Jane thinks the root of these negative behaviors may be some of these common mental disorders that could be solved with something as basic as regular talk therapy. 

She also thinks rather than trying to “fix” someone, rehabilitation programs should put an emphasis on healing. 

“Any real therapist would say there’s no fixing you. You have to live with it everyday,” Jane said. 

She says educating more people on mental illness is the only way to improve these programs because many often don’t understand other people’s mental health struggles, let alone their own. 

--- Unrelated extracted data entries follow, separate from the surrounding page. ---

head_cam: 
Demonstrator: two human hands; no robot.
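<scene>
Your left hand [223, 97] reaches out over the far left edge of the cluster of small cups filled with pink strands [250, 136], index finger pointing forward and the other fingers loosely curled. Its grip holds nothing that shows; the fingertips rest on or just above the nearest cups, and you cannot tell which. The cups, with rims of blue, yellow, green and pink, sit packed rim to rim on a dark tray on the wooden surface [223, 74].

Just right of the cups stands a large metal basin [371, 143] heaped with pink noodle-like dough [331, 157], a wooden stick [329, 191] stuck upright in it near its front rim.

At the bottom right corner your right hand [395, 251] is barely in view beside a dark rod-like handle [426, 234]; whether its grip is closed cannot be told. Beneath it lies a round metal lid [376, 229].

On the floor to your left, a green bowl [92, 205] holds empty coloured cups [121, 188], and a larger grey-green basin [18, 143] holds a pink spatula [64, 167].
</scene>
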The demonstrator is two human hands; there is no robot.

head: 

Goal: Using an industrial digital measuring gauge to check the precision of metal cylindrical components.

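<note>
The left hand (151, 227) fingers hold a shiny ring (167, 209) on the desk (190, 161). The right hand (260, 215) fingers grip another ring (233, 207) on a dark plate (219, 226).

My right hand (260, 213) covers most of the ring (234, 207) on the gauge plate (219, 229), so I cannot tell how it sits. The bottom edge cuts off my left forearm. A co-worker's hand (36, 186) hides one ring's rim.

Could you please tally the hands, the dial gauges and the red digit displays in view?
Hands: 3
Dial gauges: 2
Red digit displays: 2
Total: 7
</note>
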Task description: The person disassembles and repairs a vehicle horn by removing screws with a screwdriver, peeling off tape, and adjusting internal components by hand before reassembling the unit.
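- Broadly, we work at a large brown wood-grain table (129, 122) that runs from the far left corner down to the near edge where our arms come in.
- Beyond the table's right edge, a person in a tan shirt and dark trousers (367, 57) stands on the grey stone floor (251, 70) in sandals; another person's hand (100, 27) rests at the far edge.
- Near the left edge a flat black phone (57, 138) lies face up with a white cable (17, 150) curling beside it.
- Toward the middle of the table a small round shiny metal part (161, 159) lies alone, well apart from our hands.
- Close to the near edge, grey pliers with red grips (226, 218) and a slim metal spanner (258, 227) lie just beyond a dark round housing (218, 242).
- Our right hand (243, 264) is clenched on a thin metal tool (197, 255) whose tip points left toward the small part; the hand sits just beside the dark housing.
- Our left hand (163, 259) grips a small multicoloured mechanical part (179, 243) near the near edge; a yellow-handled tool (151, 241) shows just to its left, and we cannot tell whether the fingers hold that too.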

“And so they are mean to [people who struggle with mental illness], or they don’t get it,” she said. “So I think teaching people from a young age is important.”

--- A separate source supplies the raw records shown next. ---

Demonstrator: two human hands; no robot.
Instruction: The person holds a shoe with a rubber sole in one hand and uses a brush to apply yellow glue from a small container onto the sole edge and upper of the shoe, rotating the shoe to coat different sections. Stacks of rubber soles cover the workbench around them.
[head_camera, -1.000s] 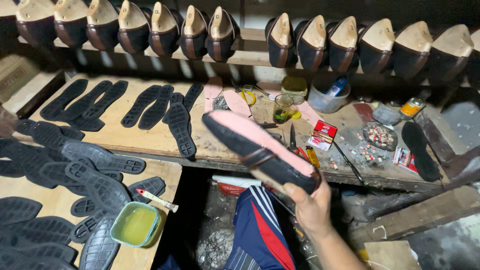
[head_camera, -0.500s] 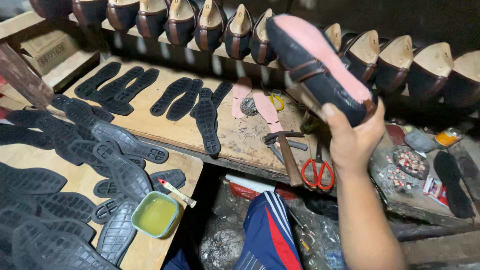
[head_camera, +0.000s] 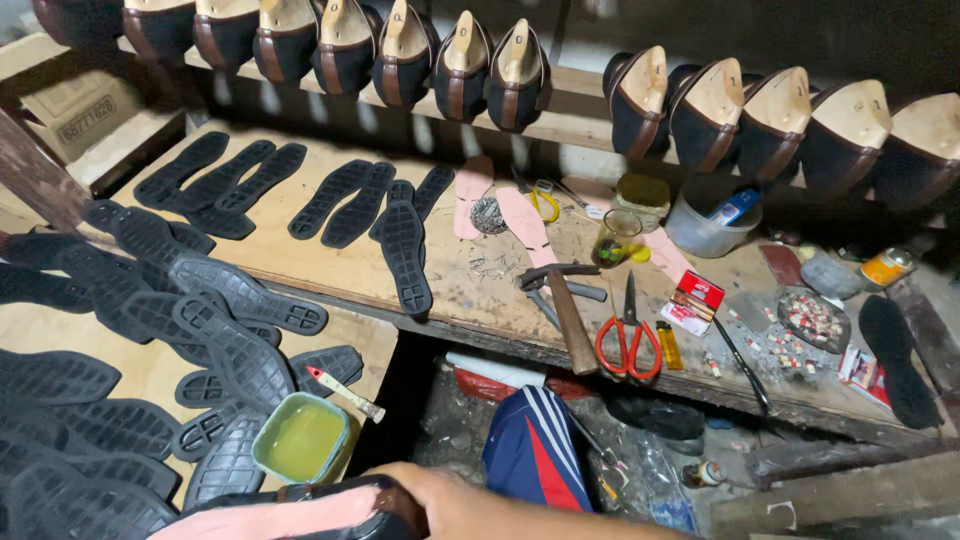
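Right hand (head_camera: 440, 505): gripped the black shoe (head_camera: 300, 512), pink sole up, at the bottom edge.
Left hand: out of view.
Care: kept the sole level near the glue bowl (head_camera: 300, 440) on the surface (head_camera: 470, 290).

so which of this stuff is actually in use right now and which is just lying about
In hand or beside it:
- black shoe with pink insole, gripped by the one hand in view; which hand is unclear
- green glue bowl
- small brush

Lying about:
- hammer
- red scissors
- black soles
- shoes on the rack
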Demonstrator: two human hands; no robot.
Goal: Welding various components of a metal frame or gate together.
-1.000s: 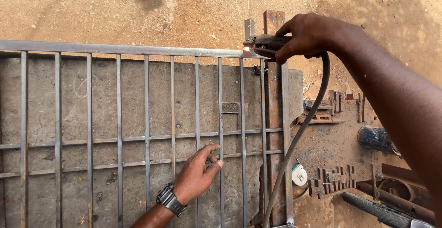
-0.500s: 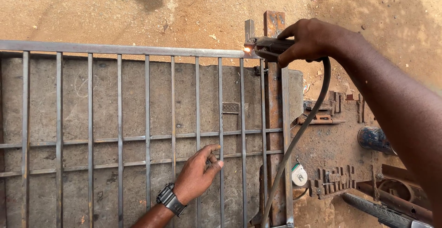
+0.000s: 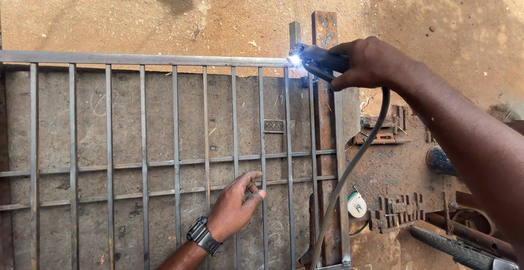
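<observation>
A grey metal grille (image 3: 143,112) of vertical bars and thin cross rails lies flat on a concrete slab. My right hand (image 3: 371,61) grips a dark welding electrode holder (image 3: 322,60), whose tip makes a bright white arc (image 3: 295,60) at the grille's top rail near a rusty upright post (image 3: 326,139). A black cable (image 3: 349,166) hangs from the holder down past the post. My left hand (image 3: 236,204), with a black wristwatch (image 3: 203,236), presses flat on the bars and lower cross rail.
Reddish dirt ground (image 3: 164,13) lies beyond the slab. To the right sit rusty metal scraps (image 3: 382,131), a toothed steel piece (image 3: 397,210), a small tape measure (image 3: 356,204) and a dark ribbed bar (image 3: 464,251).
The orange glow at the holder's tip has become a bright white arc. My right hand has shifted slightly; my left hand stays pressed on the bars.
</observation>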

Jane believes these programs derive their “therapy” methods from the misattribution of where the behavioral issues are really stemming from. 

“Starting in elementary school, we villainize substance abuse, which I think teaches people from a young age that people who abuse substances are evil, which is not true because most of the time it’s a coping mechanism,” she said. 

Jane thinks that, for therapy, one size does not fit all. Therefore, creating one solution for a wide range of problems is not always what’s effective.

“I had a lot of similar issues to a lot of people who were there. But someone who has the exact same diagnoses can have a completely different life,” she said. “Each person is so different to understand, and I think insurance, government, society…[puts] everything into a single group.”

Anne and Jane acknowledge there are some people who have good experiences, and there are positives that come out of these programs.

“Everyone experiences things differently, and I don’t want people to change their perception of the experience,” Jane said.  

However, for many, that has not always been the case.

“99.9 percent of people I know would rate it from bad to a very bad experience,” Jane said. 

And people are speaking out about these bad experiences. The organization Breaking Code Silence was formed in 2014 as a “collaboration of advocacy groups to encourage survivors of institutional abuse to share their stories.” To share their experiences, people can use the hashtag #BreakingCodeSilence on social media posts, with “Code Silence” referencing the often-used punishment of not being allowed to speak, previously mentioned by Anne. The purpose of it is for “encouraging alumni of the ‘Troubled Teen’ Industry to share testimonials online,” according to the New York Post. 

On Nov. 16, 2021, Jane decided to finally speak out about her experience on social media with #BreakingCodeSilence. She says leading up to the post, she had become a victim of a multitude of false rumors about where she had gone off to, and she was determined to clear it up. 

Another reason was because she wanted to provide a space for others with similar experiences to feel comfortable enough to reach out to her, or also speak up. 

“I think it was kind of a way to get it out there because I know more people than you would think who went through similar things,” she said. 

Since Anne got back from Utah, she has buried the experience in order to protect herself from what her peers would think of her. 

“I just tried to kind of block it out because I don’t want to think about it,” Anne said. “And I don’t want people to see me as ‘the girl that got sent away,’ because that’s not me, and I also don’t want people to see me as the person I was before I got sent away because I wasn’t myself.”